Types of Wills: Which One is Right For You?
Your decision to have an estate planning attorney prepare a will is a good thing that is probably long overdue. Once it is completed, a will offers peace of mind knowing that the assets that make up your estate at death will be distributed according to your wishes.
Now that you took the first step toward having a will, you should be aware of the different types of wills. Yes, there are different types of wills, and a basic understanding of each of them comes in handy when deciding with the help of your attorney on the one that best meets your particular circumstances.
The types of will are governed by state law, so they may vary from one state to another. For example, only a few states recognize the validity of oral or noncupative wills. The types of wills recognized in most states include simple, testamentary, joint and living.
If you want a no-frills will to pass assets from your estate to the people you designate as beneficiaries, a simple will may be all that you need. Some of the provisions of a simple will include the following:
- Designation of an executor: An executor is a person you trust to take charge of settling your estate and carrying out your wishes for the distribution of assets.
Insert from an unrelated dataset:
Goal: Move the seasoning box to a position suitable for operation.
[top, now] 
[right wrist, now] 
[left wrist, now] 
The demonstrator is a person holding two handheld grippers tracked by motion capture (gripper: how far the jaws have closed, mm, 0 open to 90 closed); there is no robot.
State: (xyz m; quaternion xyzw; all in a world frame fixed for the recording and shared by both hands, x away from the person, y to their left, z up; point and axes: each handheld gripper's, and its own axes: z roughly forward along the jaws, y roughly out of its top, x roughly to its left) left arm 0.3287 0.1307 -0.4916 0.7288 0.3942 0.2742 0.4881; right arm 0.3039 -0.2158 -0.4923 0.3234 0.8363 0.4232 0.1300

If you wish, you may designate more than one person to serve as co-executors, or you can name a primary executor and an alternate to take over in the event the primary executor cannot serve.
- Instructions for settling the estate: Settlement of your estate, which is handled by the executor, includes paying debts, taxes and funeral expenses. It also includes a statement about how the remainder of your estate should be distributed.
- Designation of beneficiaries: You have complete control over how the assets of your estate are distributed by including instructions in the will. This includes naming beneficiaries, which are the people you select to receive a share of your estate, and the amount or percentage of the estate each one should receive.
A common provision in a simple will written on behalf of a person with minor children is naming a guardian. Guardians to care for children must be appointed by a court, but you may express your preference for the person or persons you wish to serve in the role.
Testamentary trust will
You may have concerns about handing over a large sum of money or valuable assets to minor children or to an adult beneficiary who may not be capable of responsibly handling it. You could have your attorney create a trust during your lifetime, designate a trustee to manage the assets on behalf of children or anyone else you designate as a beneficiary.
However, there are differences between a will and a trust that you should discuss with an attorney before deciding on which one works best for you. An option may be to create a trust after your death with a testamentary trust provision in a will.
A simple will becomes a testamentary trust will by inclusion of a provision creating a trust after your death. The terms of the trust, including naming the person to serve as the trustee to manage it, are included in your will.
For example, you may decide that any portion of your estate passing to a beneficiary who is a minor at the time of your death shall be placed in trust. The will may include the age at which the beneficiary receives the proceeds and provide for use of the trust assets for support of the beneficiary or to pay for the person's education.
When two or more people decide to leave their entire estate to each other, a joint will offers the means to do so. A married couple, for instance, may have a will drafted by their attorney providing that their estate pass to the surviving spouse upon the death of either one of them. Upon the death of the second spouse, the estate passes to their children or other beneficiaries designated in the will at the time it was created and signed.
The obvious problem that arises with a joint will is that it cannot be changed or revoked after one of the parties has died. This lack of flexibility may be reason to discuss other options with your attorney before settling on a joint will.
Living wills play an important role in estate planning even though they do not serve the same function as the other types of wills. A living will allows you to provide instructions for the medical care you consent to receiving or want withheld in the event you cannot communicate those wishes due to physical or mental incapacitation.
What to include in a living will and other things to include in a will or estate plan is best discussed with your estate planning attorney. An attorney may offer suggestions consistent with the laws in your state.